François Bayrou au secours d'Emmanuel Macron : pourquoi est-ce affligeant ?

31/07/2018

FIGAROVOX/ANALYSE - Pour Serge Federbusch, les déclarations de François Bayrou attenuant la gravité de l'affaire Benalla relèvent de l'hypocrisie, alors que ce dernier avait dû démissionner lorsque des accusations avaient été portées à son égard il y a un an.

 

http://www.lefigaro.fr/vox/politique/2018/07/30/31001-20180730ARTFIG00053-francois-bayrou-au-secours-d-emmanuel-macron-pourquoi-est-ce-affligeant.php

 

 

François Bayrou ne manque pas de constance.

 

Non dans la fidélité à des convictions, mot qui ne peut séduire à ses yeux que les benêts et les novices. Sur ce plan, le niveau de versatilité politique que François Bayrou a atteint ces dernières décennies permettrait de transformer les girouettes de nos églises en éoliennes et d'éviter de dénaturer les campagnes françaises.

 

Pourtant, figurez-vous, François Bayrou est un homme politique fidèle. Mais fidèle à des méthodes et des vieilles habitudes, telle celle de ne sortir du bois que s'il croit passé l'orage.

 

Prenons l'affaire Benalla. Ce n'est pas un scandale d'Etat, explique-t-il tout à trac.

 

Soit.

 

Le salaire versé à un vigile de 26 ans, supérieur d'un tiers à celui des fonctionnaires du même âge sortis dans les premiers rangs des écoles de la République ou quadruple de ce que s'accordent des paysans bretons travaillant dans leurs exploitations maraîchères soixante-dix heures par semaine n'est sans doute pour Bayrou que choquant. Nous avons choisi ces deux exemples pour montrer que n'importe quelle catégorie professionnelle peut légitimement s'étrangler en apprenant ce traitement hors norme.

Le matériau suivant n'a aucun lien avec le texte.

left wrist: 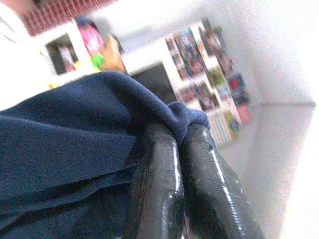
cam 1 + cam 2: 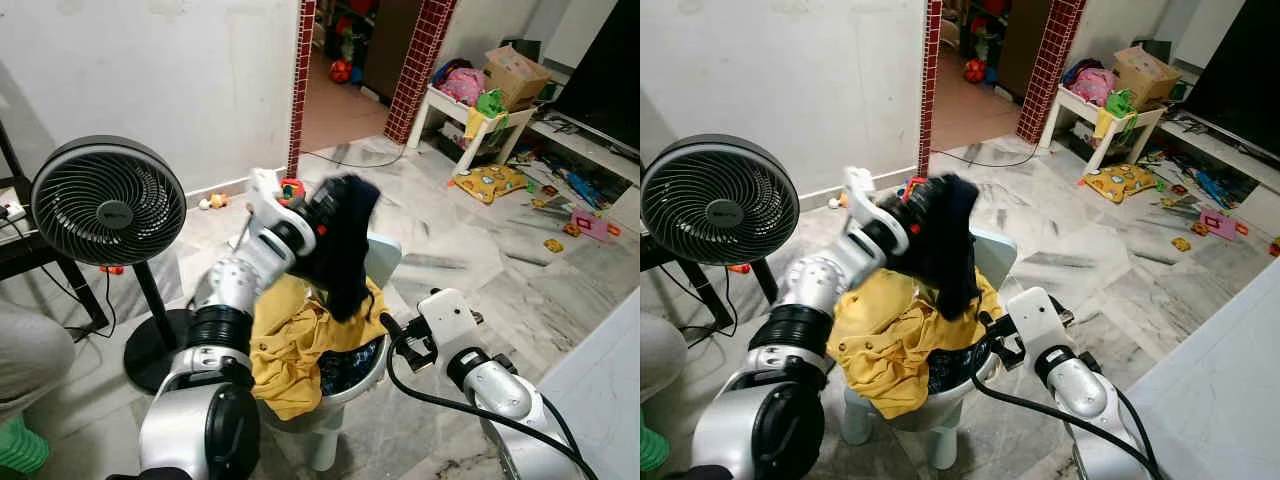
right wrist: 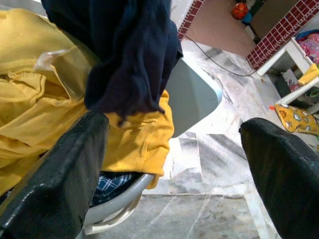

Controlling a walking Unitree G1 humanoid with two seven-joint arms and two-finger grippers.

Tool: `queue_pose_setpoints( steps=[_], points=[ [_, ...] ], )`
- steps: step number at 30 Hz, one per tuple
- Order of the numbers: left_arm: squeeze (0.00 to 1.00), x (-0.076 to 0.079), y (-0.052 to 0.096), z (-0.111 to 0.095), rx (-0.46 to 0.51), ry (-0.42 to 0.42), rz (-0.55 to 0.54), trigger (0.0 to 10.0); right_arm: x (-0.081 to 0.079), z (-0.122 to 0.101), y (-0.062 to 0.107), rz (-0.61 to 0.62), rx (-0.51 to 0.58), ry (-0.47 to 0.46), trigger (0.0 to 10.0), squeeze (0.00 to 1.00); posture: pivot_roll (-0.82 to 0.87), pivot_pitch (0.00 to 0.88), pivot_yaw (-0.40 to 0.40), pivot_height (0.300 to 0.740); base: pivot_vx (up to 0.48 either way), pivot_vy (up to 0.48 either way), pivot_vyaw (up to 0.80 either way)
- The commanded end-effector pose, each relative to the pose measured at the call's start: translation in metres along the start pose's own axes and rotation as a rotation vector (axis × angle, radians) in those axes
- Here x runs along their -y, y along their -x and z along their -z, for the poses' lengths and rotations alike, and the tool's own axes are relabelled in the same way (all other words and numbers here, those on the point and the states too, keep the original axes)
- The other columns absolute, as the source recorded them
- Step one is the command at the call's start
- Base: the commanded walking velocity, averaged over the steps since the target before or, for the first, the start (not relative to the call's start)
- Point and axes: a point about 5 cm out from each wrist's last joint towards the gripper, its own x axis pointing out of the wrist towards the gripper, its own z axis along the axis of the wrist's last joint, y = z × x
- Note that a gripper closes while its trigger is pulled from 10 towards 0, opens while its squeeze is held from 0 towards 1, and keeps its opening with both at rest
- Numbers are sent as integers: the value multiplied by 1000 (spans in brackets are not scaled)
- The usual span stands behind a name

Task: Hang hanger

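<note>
My left gripper is raised above a small chair and is shut on a dark navy garment, which hangs down from its fingers. The cloth's lower end dangles over a yellow garment piled on the pale chair, with a blue plaid cloth under it. My right gripper is low at the chair's right side, open, its two fingers spread wide with nothing between them. I can make out no hanger.
A black standing fan is close on the left. A red-tiled doorway lies ahead. Toys and a white shelf unit clutter the marble floor at the far right. A white surface edges the near right.
</note>
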Motion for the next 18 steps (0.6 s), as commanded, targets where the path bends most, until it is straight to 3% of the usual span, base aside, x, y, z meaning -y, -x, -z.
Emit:
queue_pose_setpoints(
  steps=[1,5,6,7,9,10,11,16,17,18],
  points=[
    [0,-12,9,6,-43,-3,-76,0,4,1,-1,11,-2,16,10000,0,109,0,-126,740,0,0,0],
    [0,-37,35,13,-132,-80,-195,0,4,2,-2,8,-3,20,10000,0,113,0,-130,740,0,0,0],
    [0,-37,35,13,-132,-80,-195,0,4,2,-2,8,-3,20,10000,0,113,0,-130,740,0,0,0],
    [0,-46,48,20,-208,-127,-252,0,4,1,-2,7,-1,21,10000,0,118,0,-133,740,0,0,0],
    [0,-61,62,29,-301,-191,-340,0,5,1,-2,7,0,23,10000,0,121,0,-134,740,0,0,0],
    [0,-61,62,29,-301,-191,-340,0,5,1,-2,7,0,23,10000,0,121,0,-134,740,0,0,0],
    [0,-74,73,36,-370,-234,-420,0,5,1,-3,6,0,25,10000,0,121,0,-134,740,0,0,0],
    [0,-84,86,44,-419,-239,-485,0,5,1,-3,7,2,26,10000,0,114,0,-134,740,0,0,0],
    [361,-85,89,46,-435,-249,-489,4588,5,1,-3,8,3,27,10000,0,114,0,-133,740,0,0,0],
    [361,-85,89,46,-435,-249,-489,4588,5,1,-3,8,3,27,10000,0,114,0,-133,740,0,0,0]
  ],
)
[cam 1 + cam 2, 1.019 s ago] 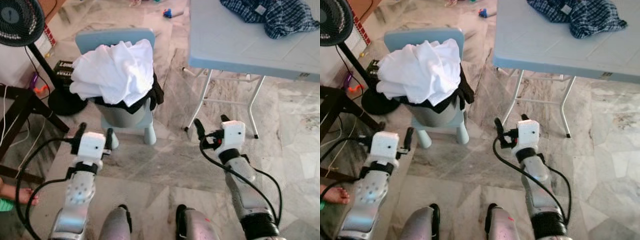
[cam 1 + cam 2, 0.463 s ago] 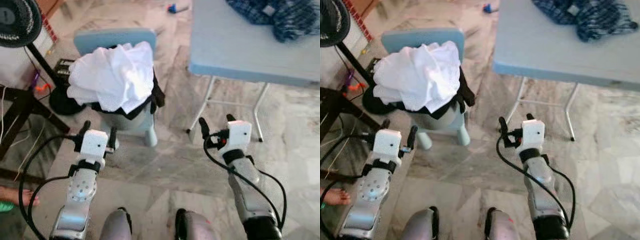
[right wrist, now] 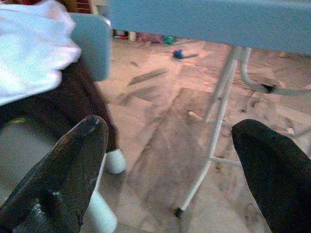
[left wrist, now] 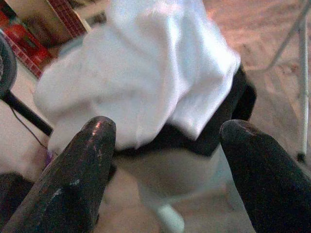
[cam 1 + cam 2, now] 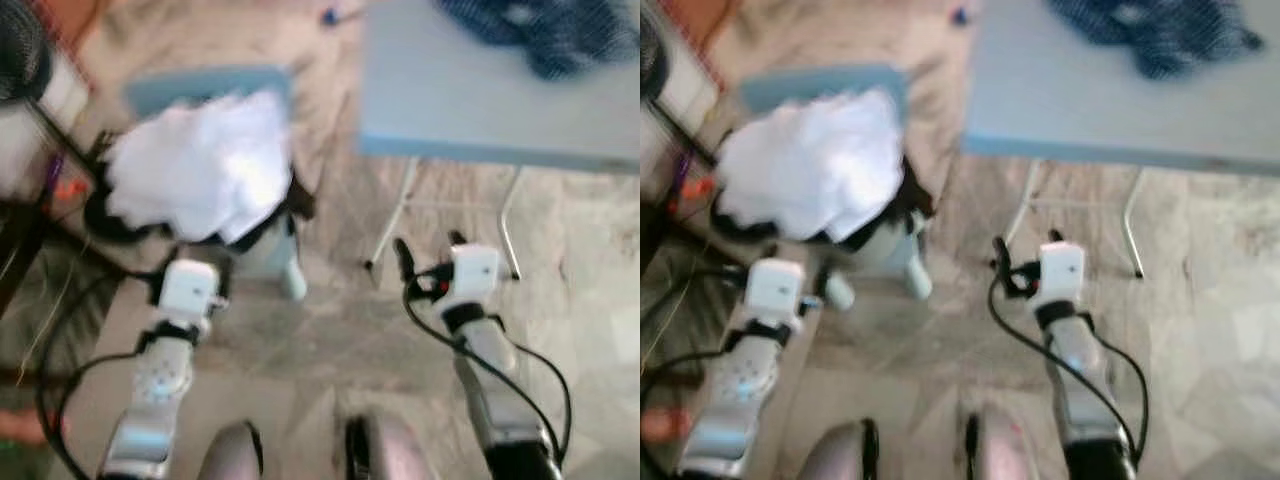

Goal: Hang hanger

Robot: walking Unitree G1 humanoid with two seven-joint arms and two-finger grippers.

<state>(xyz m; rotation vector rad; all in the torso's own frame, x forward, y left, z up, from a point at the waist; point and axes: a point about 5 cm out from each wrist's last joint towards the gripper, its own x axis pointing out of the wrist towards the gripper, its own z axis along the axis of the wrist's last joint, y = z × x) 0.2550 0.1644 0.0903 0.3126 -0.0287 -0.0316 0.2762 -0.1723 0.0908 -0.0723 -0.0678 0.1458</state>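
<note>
Reaching forward at waist height, the left gripper holds its two black fingers spread wide with nothing between them, and it points at a heap of white cloth piled on a small pale-blue chair. A dark garment hangs out from under the white cloth along the chair's front edge, and one of the chair's pale legs stands on the floor just beyond the gripper. The right gripper is likewise spread and empty, held out over the marble floor between the chair and a folding table. Its wrist camera looks past the chair's back corner toward the table's white metal legs. On the tabletop, toward its far right corner, lies a crumpled dark blue checked garment. A black fan stand rises near the chair on the robot's left, with cables trailing over the floor there. Both head views are blurred. No hanger can be made out in any of them, so its place cannot be told.
</note>
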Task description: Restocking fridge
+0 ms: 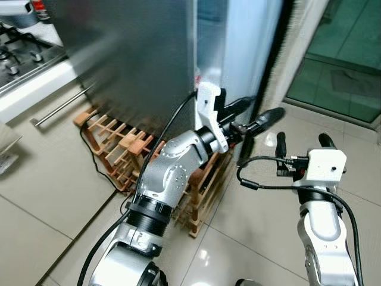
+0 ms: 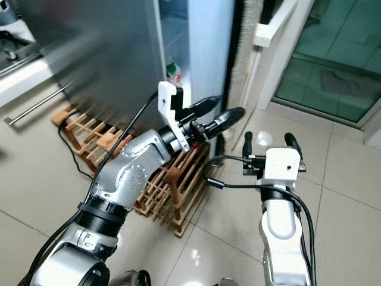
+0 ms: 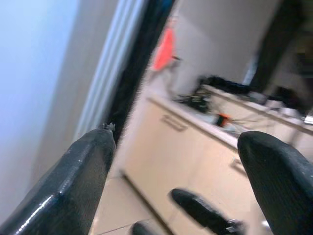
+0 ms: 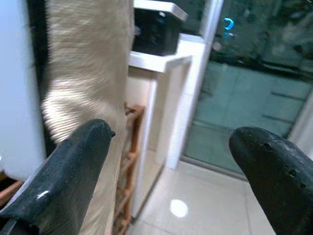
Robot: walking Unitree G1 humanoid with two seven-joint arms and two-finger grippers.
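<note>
The fridge [image 1: 137,59] is a tall grey steel box at the upper left, with a pale panel [image 1: 241,42] and a black strip along its right edge. My left gripper [image 1: 265,106] is raised beside that edge at about the height of the panel's foot, open, with nothing between its fingers. In the left wrist view the left gripper [image 3: 178,142] frames the black strip and a blurred counter beyond. My right gripper [image 1: 302,140] is held lower and further right over the tiled floor, open and empty. Something small with red and green [image 2: 172,70] shows at the fridge's edge; I cannot tell what it is.
A wooden wine rack [image 1: 119,143] stands on the floor against the fridge, right under my left arm, with a black cable [image 1: 95,158] beside it. A hob and white counter [image 1: 24,59] are at the far left. A glass door [image 1: 339,59] is at the right.
</note>
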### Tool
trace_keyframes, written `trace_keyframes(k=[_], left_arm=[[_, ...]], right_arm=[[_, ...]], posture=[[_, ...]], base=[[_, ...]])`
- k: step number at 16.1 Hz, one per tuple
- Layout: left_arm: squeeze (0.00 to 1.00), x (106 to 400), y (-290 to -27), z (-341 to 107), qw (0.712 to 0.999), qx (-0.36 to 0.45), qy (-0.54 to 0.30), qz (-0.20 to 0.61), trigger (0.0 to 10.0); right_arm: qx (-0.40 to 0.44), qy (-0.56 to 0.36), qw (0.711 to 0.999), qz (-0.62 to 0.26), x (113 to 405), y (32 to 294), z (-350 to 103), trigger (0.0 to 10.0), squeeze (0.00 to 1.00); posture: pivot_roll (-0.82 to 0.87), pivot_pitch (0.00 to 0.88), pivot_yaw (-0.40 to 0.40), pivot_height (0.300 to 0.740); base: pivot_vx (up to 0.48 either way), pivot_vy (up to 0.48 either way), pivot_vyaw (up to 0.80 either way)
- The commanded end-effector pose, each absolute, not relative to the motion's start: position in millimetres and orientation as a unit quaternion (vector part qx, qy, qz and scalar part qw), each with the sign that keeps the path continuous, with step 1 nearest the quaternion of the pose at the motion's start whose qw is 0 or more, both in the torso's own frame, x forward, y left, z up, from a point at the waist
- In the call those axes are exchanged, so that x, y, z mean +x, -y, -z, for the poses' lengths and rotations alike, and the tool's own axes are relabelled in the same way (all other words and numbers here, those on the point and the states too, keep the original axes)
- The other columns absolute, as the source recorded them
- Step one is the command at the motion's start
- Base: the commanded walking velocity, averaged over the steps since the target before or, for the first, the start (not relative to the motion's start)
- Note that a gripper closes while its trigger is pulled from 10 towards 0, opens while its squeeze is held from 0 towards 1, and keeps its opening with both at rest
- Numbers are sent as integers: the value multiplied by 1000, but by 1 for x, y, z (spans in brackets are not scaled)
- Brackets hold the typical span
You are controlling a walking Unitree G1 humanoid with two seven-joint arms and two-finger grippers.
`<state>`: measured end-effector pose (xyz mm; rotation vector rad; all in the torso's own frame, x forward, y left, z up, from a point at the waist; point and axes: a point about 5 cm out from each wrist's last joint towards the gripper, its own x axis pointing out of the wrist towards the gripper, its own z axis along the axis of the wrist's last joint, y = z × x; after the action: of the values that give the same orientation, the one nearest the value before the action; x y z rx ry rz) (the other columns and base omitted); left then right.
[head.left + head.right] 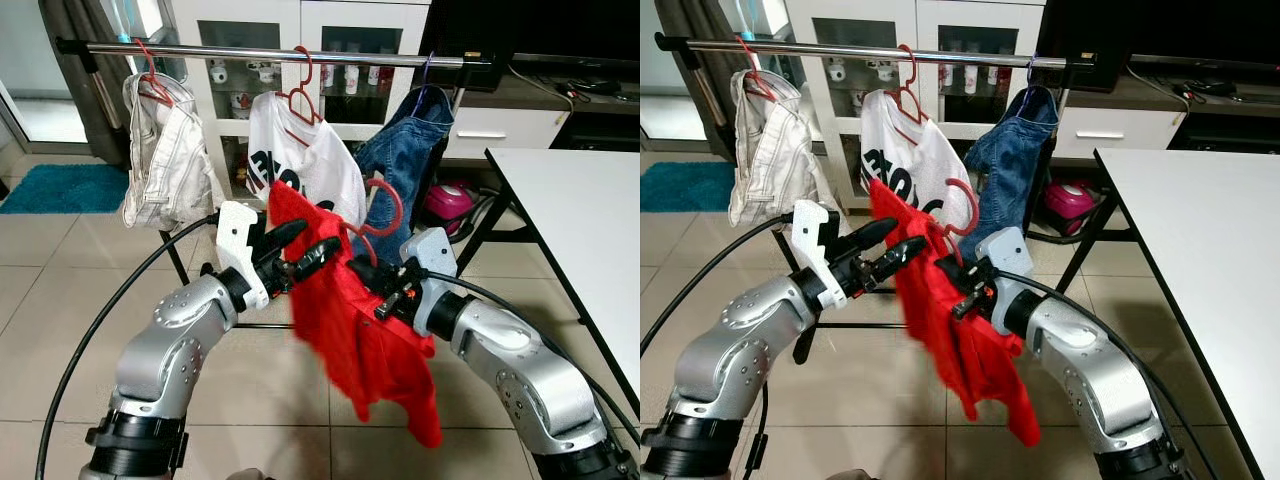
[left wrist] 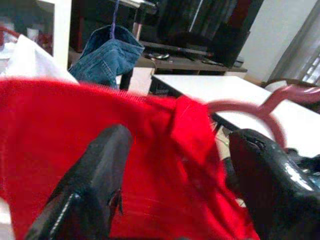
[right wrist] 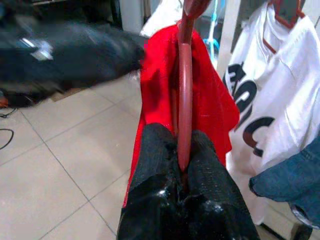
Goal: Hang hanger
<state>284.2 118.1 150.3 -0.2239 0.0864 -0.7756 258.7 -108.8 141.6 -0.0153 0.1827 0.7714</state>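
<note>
Hanger (image 1: 385, 205), red and draped with a red shirt (image 1: 350, 320), held low before the rail (image 1: 270, 52), pinched tight in the right hand (image 3: 182, 167). Left hand (image 1: 300, 250) spread wide against the cloth. Could snag the white T-shirt (image 1: 310, 165) (or jeans (image 1: 410, 150)) rising, or slip crooked.

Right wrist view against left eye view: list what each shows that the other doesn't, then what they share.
Right wrist view alone: the right gripper seen close, its fingers shut on the red hanger, the hanger's bar pinched between them.

Left eye view alone: the metal rail, the beige garment at its left end, the white table, the left gripper open beside the cloth.

Both: the red shirt, the white printed shirt, the blue jeans, the tiled floor.
</note>
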Motion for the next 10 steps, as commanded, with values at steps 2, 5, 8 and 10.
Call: trace_keyframes(k=[2, 5, 8, 10], left_arm=[[0, 288, -118, -148, 920, -99, -44, 376, 0], [0, 288, -118, -148, 920, -99, -44, 376, 0], [0, 288, -118, -148, 920, -99, -44, 376, 0], [0, 288, -118, -148, 920, -99, -44, 376, 0]], right_arm=[[-1, -64, 923, -379, 257, 108, -151, 10000, 0], [-1, -64, 923, -379, 257, 108, -151, 10000, 0], [-1, -64, 923, -379, 257, 108, -151, 10000, 0], [-1, -64, 923, -379, 257, 108, -151, 10000, 0]], posture=[[-36, 0, 9, 740], [-36, 0, 9, 740], [-36, 0, 9, 740], [-36, 0, 9, 740]], base=[[0, 0, 0], [0, 0, 0], [0, 0, 0], [0, 0, 0]])
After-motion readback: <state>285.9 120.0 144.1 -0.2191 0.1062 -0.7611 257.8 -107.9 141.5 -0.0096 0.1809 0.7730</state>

Tout comme doivent choquer les privilèges d'un nervis-stagiaire installé en favorite dans un vaste appartement sur les bords de Seine.

 

Mais le vrai scandale d'État n'est pas là. Il est précisément dans l'embryon de garde prétorienne hors droit et hors-sol qu'un président égaré dans son narcissisme avait commencé de constituer autour de cet histrion.

 

Il est aussi dans la crâne couverture des turpitudes de cet apprenti sicaire pour qui frapper un opposant à terre en arborant un brassard de police auquel il n'a pas droit n'est qu'une simple broutille, un excès d'enthousiasme.

 

Détrompez-vous, tout cela ne fait pas une affaire d'État selon François Bayrou. Alors, pourquoi a-t-il démissionné, lui et ses quelques modémistes, lorsque les seules accusations portées à leur encontre relevaient d'un mésusage d'assistants parlementaires? Sur l'échelle de Bayrou, la mesure des tremblements politiques varie selon les saisons.

 

Car, en fait, le plus choquant pour François Bayrou dans l'affaire Benalla est «l'exploitation qui en a été faite … une utilisation à des fins polémiques»! Critiquer les lanceurs d'alerte pour victimiser les coupables: François Bayrou tire le fil de la mauvaise foi depuis toujours tissé par les régimes autoritaires pour faire taire leurs opposants.

 

Notre bon maire de Pau va dans la foulée s'affranchir du réel. Il se félicite de la bonne tenue des commissions parlementaires alors que celle de l'Assemblée nationale a explosé en vol. Et il conclut sans s'étouffer que: «l'affaire a été absolument prise en charge par des gens qui ont le sens de l'État au plus haut degré» puis «salue la remarquable intégrité de ceux qui autour du président de la République exercent des fonctions de l'État».

 

François Bayrou, grenouille de notre vie politique, est remonté sur l'échelle médiatique parce qu'il pense Emmanuel Macron tiré d'affaire. Souhaitons qu'il se trompe pour la salubrité de notre République. Au moins, grâce à Benalla, avons-nous entendu à nouveau parler de lui. Et avons-nous pu sourire comme autrefois de l'outrance tranquille, de la placide autosatisfaction de ces apparitions publiques qui égayaient naguère la chronique affligeante de la submersion de nos institutions.